Search code examples
nextflow

Nextflow process: how to define an output path that is not explicitly referenced in the script block?


I want to write a nextflow process that looks something like this:

process my_process{

    input:
        path x

    output:
        path 'a.txt'
        path 'b.bam'
        path 'c.fasta'

    script:
        """
        some-command --in x
        """
}

where some-command is an external program (not under my control) that creates the files a.txt, b.bam and c.fasta and places in them in the same directory as the input file x.

I understand that the above process, as written, may not work. I am just not sure what the 'proper way' is to handle this. All examples of nextflow processes that I found online presumed that paths in the output block (e.g. a.txt) are explictly referenced in the script block.


Solution

  • There's nothing wrong with declaring file outputs in this way. What you're doing is just telling Nextflow to expect the three output files (a.txt, b.bam, and c.fasta) to be present in the working directory immediately after the script (which executes some-command) completes with a non-zero exit status. You do not need to explicitly reference them in your script block.
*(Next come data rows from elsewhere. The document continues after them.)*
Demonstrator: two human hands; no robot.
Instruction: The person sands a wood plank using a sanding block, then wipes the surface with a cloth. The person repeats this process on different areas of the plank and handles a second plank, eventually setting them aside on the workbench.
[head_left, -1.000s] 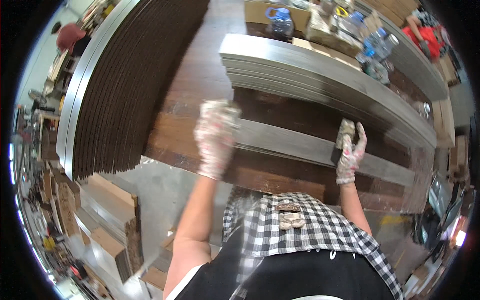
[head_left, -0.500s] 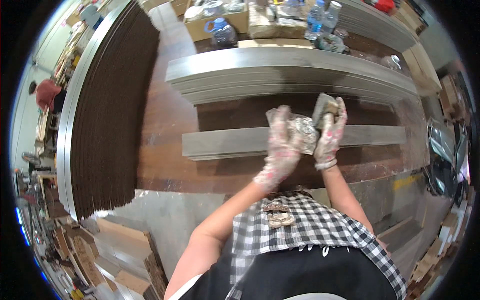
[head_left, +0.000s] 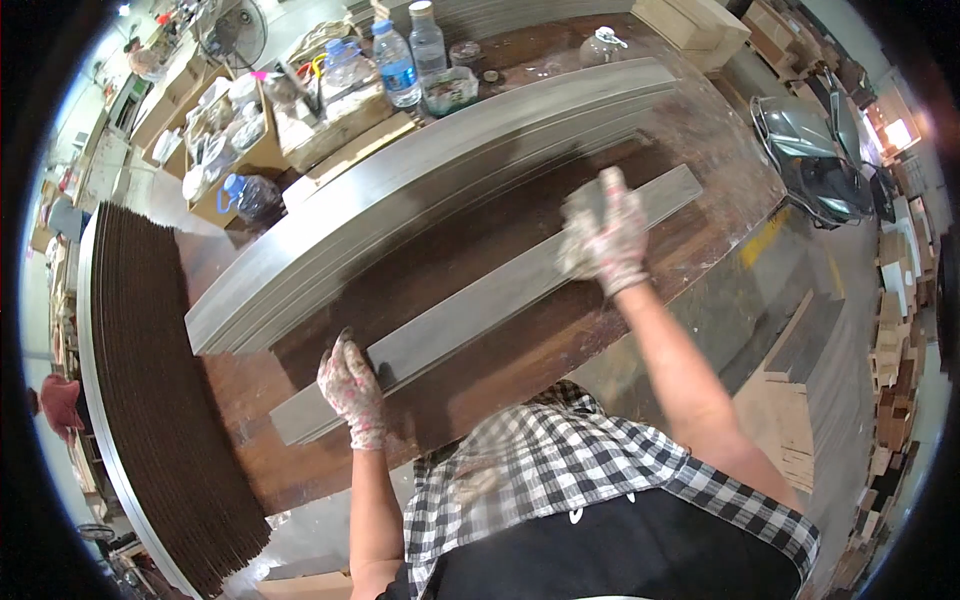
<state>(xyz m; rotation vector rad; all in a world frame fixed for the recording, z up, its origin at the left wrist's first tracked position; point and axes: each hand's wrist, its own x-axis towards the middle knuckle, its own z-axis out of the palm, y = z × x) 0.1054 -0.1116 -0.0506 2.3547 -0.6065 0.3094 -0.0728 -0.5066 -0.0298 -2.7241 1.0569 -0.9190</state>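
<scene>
A narrow stack of grey strips (head_left: 480,305) lies slantwise on the brown worktable in front of me. My left hand (head_left: 350,388), in a pale glove with pink spots, rests across the stack near its left end, fingers stretched toward the far edge and nothing seen in them. Farther right, my right hand (head_left: 615,235), gloved alike, is closed around a crumpled greyish wad (head_left: 577,250) on top of the stack. Blur hides its exact kind and whether the grey block seen earlier is still in the grip.
Behind lies a larger stack of grey strips (head_left: 420,165). Water bottles (head_left: 398,70), a plastic tub (head_left: 450,92) and a filled cardboard box (head_left: 235,150) stand beyond it. A tall row of dark-edged panels (head_left: 150,400) is at left. A scooter (head_left: 810,150) is parked at right.
My hands, close together over the strips before, have parted: the left went to the left end, the right stays on the right part with the wad. The view has turned.
</scene>
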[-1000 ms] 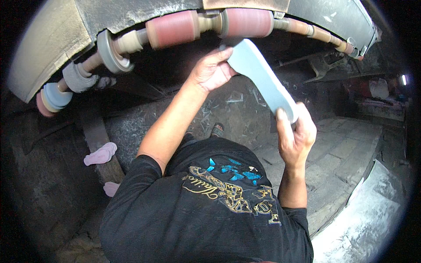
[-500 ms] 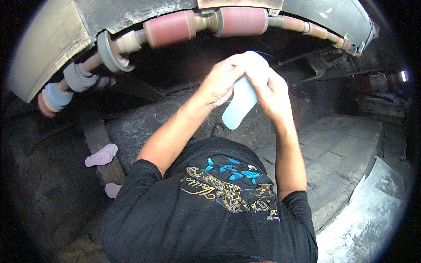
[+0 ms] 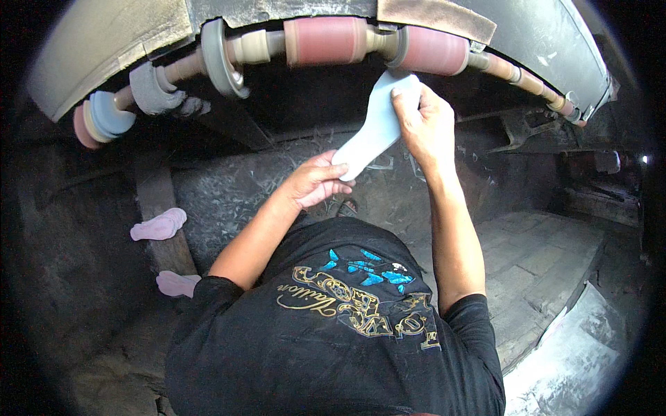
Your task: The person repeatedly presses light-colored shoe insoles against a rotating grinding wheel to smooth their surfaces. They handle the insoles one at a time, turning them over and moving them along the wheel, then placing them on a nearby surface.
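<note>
A pale blue shoe insole [image 3: 375,129] is held slantwise in front of me, its wide end up by a spinning reddish sanding drum [image 3: 433,51]. Whether that edge touches the drum I cannot tell. Around the narrow lower end, my left hand [image 3: 319,182] pinches with the thumb on top. My right hand [image 3: 428,126] grips the right side of the wide end, thumb pressed on its face and the other fingers partly hidden behind.
A second reddish drum [image 3: 326,41] and several smaller wheels share the long shaft under a grey hood [image 3: 277,11]. Pinkish insoles lie in two stacks at the left, one farther off [image 3: 159,224] and one nearer [image 3: 177,283]. A whitish dusty sheet [image 3: 572,347] lies at lower right.
Both hands held the insole's upper part before. My left hand has moved down to its narrow end, and the wide end now sits up by the drum. The view has shifted slightly.
</note>
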A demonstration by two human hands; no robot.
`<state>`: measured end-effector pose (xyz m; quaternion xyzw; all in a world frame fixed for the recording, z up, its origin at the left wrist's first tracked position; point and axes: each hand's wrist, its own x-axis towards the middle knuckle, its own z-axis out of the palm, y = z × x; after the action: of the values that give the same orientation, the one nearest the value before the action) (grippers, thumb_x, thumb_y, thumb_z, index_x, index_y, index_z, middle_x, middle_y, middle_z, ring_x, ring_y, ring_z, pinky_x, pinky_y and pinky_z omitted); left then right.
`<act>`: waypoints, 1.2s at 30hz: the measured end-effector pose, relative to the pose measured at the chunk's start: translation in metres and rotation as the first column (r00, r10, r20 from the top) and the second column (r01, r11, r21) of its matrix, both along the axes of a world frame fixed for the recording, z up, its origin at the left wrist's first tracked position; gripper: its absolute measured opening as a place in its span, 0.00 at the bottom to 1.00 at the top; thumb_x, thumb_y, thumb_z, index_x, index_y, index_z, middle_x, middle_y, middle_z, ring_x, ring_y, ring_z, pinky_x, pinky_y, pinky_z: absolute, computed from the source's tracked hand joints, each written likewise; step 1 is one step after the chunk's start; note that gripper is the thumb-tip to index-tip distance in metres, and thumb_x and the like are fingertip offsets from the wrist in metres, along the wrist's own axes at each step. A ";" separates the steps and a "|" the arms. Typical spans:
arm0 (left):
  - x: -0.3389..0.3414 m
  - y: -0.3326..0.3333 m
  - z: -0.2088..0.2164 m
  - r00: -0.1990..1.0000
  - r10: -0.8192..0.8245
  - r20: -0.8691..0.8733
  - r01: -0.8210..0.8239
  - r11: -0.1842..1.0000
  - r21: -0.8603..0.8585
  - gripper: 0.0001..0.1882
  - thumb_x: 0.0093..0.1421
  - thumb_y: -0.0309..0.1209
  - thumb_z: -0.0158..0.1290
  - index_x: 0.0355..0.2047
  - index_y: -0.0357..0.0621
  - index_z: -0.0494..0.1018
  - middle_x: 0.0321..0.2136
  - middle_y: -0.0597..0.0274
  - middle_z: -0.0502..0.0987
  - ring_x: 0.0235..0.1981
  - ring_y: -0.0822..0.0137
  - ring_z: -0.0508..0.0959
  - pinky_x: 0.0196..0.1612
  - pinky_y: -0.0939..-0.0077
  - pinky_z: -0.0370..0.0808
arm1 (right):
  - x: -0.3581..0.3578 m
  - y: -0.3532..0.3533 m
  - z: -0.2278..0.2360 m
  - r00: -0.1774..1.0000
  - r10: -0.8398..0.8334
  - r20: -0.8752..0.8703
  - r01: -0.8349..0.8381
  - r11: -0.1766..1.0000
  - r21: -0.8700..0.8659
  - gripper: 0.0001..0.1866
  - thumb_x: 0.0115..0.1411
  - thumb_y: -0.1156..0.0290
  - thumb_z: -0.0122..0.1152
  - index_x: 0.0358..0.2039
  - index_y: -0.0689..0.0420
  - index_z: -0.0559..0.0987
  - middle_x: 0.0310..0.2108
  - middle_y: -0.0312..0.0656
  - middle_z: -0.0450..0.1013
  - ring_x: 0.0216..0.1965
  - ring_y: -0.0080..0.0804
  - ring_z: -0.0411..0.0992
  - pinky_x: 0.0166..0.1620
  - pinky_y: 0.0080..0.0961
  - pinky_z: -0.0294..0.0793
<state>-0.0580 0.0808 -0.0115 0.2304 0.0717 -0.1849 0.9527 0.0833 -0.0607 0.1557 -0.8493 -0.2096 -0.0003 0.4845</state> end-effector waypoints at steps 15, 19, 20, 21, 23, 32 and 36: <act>0.135 0.055 -0.010 0.918 0.303 0.257 -0.218 0.925 -0.312 0.18 0.62 0.26 0.56 0.53 0.39 0.72 0.51 0.53 0.77 0.50 0.56 0.78 0.56 0.60 0.76 | -0.022 -0.012 0.014 0.996 -0.079 0.035 0.078 0.997 0.012 0.14 0.62 0.64 0.60 0.36 0.63 0.82 0.29 0.47 0.79 0.31 0.27 0.77 0.39 0.27 0.75; 0.160 0.042 0.025 0.931 0.365 -0.024 -0.356 0.888 -0.290 0.19 0.61 0.24 0.57 0.53 0.41 0.72 0.55 0.54 0.75 0.59 0.56 0.73 0.63 0.54 0.72 | -0.032 -0.028 0.024 0.995 -0.096 0.003 0.096 0.995 0.022 0.15 0.62 0.64 0.62 0.41 0.64 0.82 0.32 0.48 0.81 0.35 0.29 0.79 0.42 0.27 0.76; 0.162 0.038 0.034 0.934 0.356 -0.010 -0.342 0.890 -0.302 0.19 0.61 0.24 0.57 0.53 0.41 0.72 0.55 0.54 0.75 0.59 0.56 0.72 0.63 0.54 0.72 | -0.034 -0.031 0.026 0.995 -0.099 0.001 0.099 0.995 0.025 0.15 0.62 0.64 0.63 0.41 0.64 0.82 0.33 0.47 0.81 0.35 0.29 0.79 0.42 0.27 0.76; 0.165 0.034 0.042 0.938 0.347 0.026 -0.321 0.891 -0.321 0.19 0.61 0.25 0.57 0.54 0.42 0.72 0.56 0.54 0.75 0.60 0.56 0.72 0.63 0.54 0.72 | -0.036 -0.035 0.029 0.995 -0.101 -0.001 0.101 0.995 0.028 0.15 0.62 0.65 0.63 0.42 0.64 0.82 0.33 0.47 0.81 0.35 0.29 0.79 0.43 0.27 0.76; 0.169 0.025 0.055 0.931 0.347 0.113 -0.305 0.910 -0.280 0.20 0.62 0.28 0.56 0.55 0.42 0.71 0.56 0.53 0.74 0.60 0.57 0.72 0.63 0.54 0.72 | -0.039 -0.043 0.035 0.996 -0.090 0.022 0.088 0.995 0.054 0.16 0.62 0.65 0.64 0.43 0.64 0.82 0.33 0.46 0.81 0.35 0.28 0.79 0.43 0.27 0.76; 0.114 0.015 0.052 0.937 -0.024 0.348 0.135 0.945 -0.299 0.33 0.69 0.51 0.47 0.63 0.39 0.63 0.61 0.42 0.68 0.63 0.46 0.69 0.57 0.48 0.75 | -0.038 -0.103 0.059 0.977 0.151 0.148 -0.087 0.924 -0.371 0.17 0.60 0.80 0.59 0.51 0.58 0.80 0.32 0.42 0.79 0.30 0.32 0.76 0.36 0.27 0.75; 0.097 0.024 0.028 0.963 0.144 0.229 -0.130 0.988 -0.078 0.26 0.68 0.35 0.49 0.63 0.37 0.63 0.60 0.39 0.70 0.60 0.51 0.73 0.59 0.50 0.74 | -0.039 -0.098 0.029 0.954 0.174 -0.243 -0.219 0.960 -0.174 0.23 0.55 0.77 0.63 0.54 0.62 0.77 0.39 0.41 0.76 0.38 0.31 0.74 0.46 0.28 0.72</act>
<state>0.0386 0.1048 0.0168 0.2151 -0.0309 -0.0923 0.9717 0.0439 -0.1583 0.1849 -0.8628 -0.2360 0.1656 0.4152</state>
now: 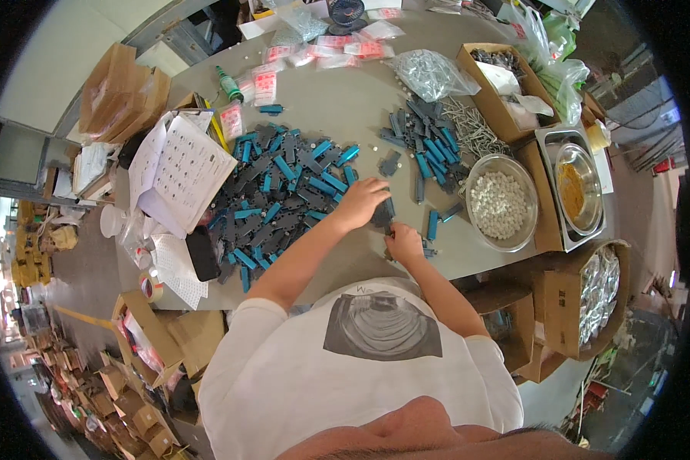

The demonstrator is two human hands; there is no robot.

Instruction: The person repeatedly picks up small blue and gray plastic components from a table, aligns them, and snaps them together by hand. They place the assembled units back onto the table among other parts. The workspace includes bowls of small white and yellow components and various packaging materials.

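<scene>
My left hand [358, 201] rests on the grey table [345, 100], its fingers closed over a dark grey flat plastic part [383, 212] at the right edge of a big pile of blue and dark grey parts [284, 184]. Just below it, my right hand [405, 241] pinches a small dark part near the table's front edge. A second heap of the same blue and grey pieces [425, 146] lies beyond both hands.
A glass bowl of small white pieces [501, 203] stands to the right, with metal trays [579, 188] beside it. A heap of metal screws [471, 130], cardboard boxes [506, 84], plastic bags [429, 73] and a white perforated sheet [180, 165] ring the work area.
</scene>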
    However, if your process receives a queue channel, working with the process outputs might get a bit tricky, since all of the filenames (i.e. the basenames) in each of the three output channels will be the same. You might instead prefer to receive an input tuple, which would give you a key to join the outputs on later, for example:

    process my_process{
    
        tag { sample }
    
        input:
        tuple val(sample), path(x)
    
        output:
        tuple val(sample), path('a.txt')
        tuple val(sample), path('b.bam')
        tuple val(sample), path('c.fasta')
    
        script:
        """
        some-command --in "${x}"
        """
    }
    

    With this approach, you might even decide that the best solution is to rename your output files. Whether or not this makes sense depends on your exact requirements. With this approach, you might also decide a single output channel makes the most sense, for example:

    process my_process{
    
        tag { sample }
    
        input:
        tuple val(sample), path(x)
    
        output:
        tuple val(sample), path("${sample}.{txt,bam,fasta}")
    
        script:
        """
        some-command --in "${x}"
    
        mv 'a.txt' "${sample}.txt"
        mv 'b.bam' "${sample}.bam"
        mv 'c.fasta' "${sample}.fasta"
        """
    }
    

    If your input file is a .txt, .bam or .fasta file, you might also prefer to stage it down one directory, so that it's not accidentally clobbered by some-command when it runs:

    process my_process{
    
        input:
        path x, stageAs: "dir/*"
    
        script:
        """
        some-command --in "${x}"
        """
    }